**AIM OF THE EXERCISE:** In the records below, begin at the line that has "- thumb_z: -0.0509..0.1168" and stop after the line that has "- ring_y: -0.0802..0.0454"; quote those lines verbatim and nothing more.

**INPUT RECORDS:**
»»
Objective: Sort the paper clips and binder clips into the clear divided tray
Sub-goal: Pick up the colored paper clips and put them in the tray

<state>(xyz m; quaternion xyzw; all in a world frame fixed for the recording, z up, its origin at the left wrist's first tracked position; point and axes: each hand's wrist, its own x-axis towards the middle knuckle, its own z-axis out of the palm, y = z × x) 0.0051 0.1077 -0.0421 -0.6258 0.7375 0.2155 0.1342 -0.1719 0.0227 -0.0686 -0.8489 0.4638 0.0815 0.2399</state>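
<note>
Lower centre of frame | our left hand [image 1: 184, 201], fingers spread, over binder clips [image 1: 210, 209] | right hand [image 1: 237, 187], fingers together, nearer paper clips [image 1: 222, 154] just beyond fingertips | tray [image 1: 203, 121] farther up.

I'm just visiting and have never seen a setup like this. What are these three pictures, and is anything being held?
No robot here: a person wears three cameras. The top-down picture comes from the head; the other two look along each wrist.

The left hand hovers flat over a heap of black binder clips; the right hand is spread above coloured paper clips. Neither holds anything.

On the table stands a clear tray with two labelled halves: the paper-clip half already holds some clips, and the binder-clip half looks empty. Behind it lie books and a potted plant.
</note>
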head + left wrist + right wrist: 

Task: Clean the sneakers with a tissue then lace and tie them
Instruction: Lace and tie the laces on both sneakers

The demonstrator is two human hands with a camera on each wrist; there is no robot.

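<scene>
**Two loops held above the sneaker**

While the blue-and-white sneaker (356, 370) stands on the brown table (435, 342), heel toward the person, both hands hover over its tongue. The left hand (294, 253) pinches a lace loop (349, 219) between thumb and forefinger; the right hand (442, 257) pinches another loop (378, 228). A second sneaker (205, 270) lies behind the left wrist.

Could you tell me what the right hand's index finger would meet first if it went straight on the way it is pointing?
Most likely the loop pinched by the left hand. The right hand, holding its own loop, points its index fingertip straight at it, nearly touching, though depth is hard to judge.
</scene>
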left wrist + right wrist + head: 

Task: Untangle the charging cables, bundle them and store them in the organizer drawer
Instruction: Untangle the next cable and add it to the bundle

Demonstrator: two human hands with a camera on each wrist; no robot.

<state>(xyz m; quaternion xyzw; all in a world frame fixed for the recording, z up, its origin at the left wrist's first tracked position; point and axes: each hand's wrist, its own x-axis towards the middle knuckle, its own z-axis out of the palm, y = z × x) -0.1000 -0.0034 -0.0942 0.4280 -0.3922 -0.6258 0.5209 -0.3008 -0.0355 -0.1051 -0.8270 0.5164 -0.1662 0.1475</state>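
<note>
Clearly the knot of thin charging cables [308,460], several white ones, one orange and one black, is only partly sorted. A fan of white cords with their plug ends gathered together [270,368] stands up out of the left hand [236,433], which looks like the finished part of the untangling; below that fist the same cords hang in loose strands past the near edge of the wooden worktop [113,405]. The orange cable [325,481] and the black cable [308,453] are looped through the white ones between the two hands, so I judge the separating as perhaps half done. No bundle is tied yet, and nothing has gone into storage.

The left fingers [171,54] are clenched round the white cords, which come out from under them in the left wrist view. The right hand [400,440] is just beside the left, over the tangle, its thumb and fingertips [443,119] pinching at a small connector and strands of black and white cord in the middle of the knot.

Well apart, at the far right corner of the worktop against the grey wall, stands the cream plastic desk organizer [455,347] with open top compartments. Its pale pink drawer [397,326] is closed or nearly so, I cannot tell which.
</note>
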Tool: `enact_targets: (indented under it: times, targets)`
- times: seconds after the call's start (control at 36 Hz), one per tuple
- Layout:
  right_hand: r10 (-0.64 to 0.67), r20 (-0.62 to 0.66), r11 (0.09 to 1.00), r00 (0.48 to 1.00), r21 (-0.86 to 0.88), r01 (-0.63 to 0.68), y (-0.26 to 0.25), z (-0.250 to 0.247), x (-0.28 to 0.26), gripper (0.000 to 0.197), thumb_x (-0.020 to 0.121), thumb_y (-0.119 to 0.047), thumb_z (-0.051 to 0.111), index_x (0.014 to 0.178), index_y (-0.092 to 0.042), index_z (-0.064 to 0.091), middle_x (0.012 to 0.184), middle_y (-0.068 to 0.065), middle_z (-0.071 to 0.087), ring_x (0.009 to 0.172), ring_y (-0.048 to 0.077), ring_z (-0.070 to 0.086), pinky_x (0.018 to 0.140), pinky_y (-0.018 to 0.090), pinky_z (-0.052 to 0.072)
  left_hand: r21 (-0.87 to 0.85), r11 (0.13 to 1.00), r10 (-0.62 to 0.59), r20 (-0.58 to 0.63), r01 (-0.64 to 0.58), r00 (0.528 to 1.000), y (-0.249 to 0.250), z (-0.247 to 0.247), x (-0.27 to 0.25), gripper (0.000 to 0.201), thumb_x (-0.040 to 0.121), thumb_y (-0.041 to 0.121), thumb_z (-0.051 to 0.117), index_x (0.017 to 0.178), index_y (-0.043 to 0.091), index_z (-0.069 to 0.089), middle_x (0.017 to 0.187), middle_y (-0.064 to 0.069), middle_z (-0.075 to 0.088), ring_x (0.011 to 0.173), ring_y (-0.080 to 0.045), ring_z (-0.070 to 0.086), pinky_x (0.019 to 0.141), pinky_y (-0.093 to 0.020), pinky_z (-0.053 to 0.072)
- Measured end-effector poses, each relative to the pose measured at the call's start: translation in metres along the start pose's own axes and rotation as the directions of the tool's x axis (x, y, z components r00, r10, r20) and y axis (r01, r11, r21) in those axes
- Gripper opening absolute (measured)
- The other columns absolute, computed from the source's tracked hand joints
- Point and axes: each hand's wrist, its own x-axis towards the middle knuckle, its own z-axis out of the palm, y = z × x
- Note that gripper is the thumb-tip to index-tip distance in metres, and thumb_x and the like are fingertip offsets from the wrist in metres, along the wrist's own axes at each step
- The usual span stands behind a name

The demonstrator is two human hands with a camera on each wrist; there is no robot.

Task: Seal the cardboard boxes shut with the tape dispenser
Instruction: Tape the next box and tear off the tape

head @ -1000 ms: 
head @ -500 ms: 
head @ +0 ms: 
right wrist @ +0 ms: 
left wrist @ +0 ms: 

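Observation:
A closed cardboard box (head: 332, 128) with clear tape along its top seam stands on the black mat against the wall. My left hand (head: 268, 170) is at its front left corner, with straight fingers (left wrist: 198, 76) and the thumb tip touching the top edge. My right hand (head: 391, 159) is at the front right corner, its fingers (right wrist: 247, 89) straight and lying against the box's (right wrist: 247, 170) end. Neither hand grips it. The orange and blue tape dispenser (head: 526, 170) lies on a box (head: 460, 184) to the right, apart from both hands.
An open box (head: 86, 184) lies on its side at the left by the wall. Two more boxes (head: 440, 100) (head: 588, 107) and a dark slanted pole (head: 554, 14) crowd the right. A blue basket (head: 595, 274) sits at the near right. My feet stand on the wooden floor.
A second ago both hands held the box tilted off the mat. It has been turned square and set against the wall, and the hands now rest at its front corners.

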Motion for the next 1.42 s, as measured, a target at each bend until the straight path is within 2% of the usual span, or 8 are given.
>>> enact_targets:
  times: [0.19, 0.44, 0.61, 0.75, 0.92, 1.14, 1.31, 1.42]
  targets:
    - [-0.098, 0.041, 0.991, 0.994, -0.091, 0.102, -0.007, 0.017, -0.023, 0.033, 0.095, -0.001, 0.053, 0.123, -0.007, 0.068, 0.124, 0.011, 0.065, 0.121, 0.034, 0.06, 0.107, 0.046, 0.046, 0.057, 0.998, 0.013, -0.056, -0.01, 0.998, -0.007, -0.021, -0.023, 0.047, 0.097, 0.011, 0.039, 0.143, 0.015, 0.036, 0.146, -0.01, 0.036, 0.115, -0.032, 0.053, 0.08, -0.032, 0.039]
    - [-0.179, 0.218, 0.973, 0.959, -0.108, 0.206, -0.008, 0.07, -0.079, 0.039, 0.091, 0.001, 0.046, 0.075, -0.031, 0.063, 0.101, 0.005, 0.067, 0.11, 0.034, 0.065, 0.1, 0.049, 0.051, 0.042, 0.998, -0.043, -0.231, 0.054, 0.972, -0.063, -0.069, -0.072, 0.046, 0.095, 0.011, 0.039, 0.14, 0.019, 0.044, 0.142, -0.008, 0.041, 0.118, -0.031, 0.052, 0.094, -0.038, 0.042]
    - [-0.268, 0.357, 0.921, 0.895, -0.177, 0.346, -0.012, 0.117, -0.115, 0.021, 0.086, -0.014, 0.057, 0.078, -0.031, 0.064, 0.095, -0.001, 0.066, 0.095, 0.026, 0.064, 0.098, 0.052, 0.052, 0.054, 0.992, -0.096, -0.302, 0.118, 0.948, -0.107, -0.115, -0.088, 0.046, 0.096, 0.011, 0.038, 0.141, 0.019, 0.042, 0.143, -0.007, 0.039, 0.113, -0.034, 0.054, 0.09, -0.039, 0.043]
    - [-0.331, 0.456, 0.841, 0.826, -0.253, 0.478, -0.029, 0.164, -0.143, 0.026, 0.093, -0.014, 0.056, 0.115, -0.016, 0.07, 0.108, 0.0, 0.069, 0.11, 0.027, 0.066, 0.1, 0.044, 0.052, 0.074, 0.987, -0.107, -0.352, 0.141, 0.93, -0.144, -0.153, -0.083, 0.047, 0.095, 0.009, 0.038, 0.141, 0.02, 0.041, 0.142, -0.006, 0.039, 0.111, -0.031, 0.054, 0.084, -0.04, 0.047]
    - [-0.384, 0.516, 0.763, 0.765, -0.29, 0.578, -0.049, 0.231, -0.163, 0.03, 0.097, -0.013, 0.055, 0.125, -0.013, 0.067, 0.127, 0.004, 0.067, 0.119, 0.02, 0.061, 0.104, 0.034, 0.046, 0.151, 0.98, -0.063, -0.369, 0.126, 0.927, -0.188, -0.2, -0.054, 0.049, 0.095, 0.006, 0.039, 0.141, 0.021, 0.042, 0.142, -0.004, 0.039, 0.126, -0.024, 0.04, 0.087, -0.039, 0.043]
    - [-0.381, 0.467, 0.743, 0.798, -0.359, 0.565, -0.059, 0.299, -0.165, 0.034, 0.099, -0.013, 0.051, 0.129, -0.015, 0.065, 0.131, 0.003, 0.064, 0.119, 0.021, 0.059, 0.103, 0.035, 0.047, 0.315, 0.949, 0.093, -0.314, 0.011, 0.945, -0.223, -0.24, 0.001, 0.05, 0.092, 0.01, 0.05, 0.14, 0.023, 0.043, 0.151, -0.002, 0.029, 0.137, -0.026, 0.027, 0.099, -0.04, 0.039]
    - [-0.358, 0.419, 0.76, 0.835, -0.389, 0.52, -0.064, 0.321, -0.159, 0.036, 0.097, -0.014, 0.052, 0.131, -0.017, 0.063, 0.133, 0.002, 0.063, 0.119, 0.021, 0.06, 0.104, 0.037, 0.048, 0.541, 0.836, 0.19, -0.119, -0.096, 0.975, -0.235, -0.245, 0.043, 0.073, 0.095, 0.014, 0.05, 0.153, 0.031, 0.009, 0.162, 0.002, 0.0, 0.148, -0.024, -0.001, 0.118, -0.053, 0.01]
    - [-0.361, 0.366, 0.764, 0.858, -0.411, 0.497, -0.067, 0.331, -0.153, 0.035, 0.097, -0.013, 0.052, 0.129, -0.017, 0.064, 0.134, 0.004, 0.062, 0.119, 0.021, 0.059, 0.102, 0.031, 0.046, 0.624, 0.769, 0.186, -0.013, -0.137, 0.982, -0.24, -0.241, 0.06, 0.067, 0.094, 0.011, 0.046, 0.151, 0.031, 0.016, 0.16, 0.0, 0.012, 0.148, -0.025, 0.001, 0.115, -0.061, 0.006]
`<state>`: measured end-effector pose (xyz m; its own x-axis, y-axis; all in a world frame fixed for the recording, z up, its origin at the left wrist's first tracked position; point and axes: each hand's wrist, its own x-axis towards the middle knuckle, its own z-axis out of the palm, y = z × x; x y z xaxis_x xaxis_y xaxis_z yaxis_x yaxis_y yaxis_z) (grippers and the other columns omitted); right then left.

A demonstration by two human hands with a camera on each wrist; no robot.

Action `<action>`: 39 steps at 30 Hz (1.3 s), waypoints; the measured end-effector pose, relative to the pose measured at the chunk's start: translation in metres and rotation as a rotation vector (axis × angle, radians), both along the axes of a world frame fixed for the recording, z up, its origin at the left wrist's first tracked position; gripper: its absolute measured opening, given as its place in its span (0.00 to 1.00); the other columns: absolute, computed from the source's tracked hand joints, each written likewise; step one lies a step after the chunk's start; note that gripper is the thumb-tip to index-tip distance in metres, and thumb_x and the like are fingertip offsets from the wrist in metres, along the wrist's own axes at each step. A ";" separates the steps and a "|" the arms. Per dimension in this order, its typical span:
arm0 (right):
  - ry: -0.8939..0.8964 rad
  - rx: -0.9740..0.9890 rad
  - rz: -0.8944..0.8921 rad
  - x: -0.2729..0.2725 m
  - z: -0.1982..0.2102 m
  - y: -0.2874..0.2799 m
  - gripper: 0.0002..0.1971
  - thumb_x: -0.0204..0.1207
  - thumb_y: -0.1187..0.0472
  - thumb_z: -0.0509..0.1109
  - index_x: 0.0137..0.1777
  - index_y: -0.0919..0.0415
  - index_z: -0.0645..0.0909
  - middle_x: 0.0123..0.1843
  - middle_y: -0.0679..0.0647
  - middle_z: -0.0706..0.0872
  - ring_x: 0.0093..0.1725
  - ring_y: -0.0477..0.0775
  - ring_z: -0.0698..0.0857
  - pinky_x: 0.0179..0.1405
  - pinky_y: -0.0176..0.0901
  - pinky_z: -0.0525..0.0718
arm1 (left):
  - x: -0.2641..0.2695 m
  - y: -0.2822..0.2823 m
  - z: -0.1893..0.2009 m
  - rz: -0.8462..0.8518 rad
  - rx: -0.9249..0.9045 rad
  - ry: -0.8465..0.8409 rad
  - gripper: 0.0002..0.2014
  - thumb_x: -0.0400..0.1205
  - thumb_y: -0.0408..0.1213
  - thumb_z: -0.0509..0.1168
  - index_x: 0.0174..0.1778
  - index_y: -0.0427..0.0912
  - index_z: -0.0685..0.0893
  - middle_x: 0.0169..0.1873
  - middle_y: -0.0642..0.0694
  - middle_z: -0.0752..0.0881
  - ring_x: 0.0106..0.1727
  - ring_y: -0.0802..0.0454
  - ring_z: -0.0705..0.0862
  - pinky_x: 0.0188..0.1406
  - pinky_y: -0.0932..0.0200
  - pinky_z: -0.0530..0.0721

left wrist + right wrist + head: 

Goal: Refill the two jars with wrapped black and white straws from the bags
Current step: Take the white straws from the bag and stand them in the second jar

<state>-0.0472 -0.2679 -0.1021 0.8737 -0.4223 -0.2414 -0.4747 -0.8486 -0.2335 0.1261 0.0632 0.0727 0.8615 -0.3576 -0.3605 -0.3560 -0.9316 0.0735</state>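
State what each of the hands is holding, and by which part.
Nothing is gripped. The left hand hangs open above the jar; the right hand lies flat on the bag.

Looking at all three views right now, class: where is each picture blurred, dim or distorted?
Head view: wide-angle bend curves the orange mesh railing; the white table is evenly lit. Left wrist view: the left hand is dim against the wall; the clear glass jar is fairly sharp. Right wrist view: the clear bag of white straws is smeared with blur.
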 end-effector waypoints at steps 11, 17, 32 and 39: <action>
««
**TASK RESPONSE:**
  - thumb_z: -0.0509..0.1168
  - index_x: 0.0174..0.1778
  - index_y: -0.0427..0.0912
  - index_z: -0.0685..0.0893
  - middle_x: 0.0169..0.1873
  - middle_y: -0.0642..0.0694
  - middle_z: -0.0752..0.0881
  - ring_x: 0.0106..0.1727
  - ring_y: -0.0802..0.0454

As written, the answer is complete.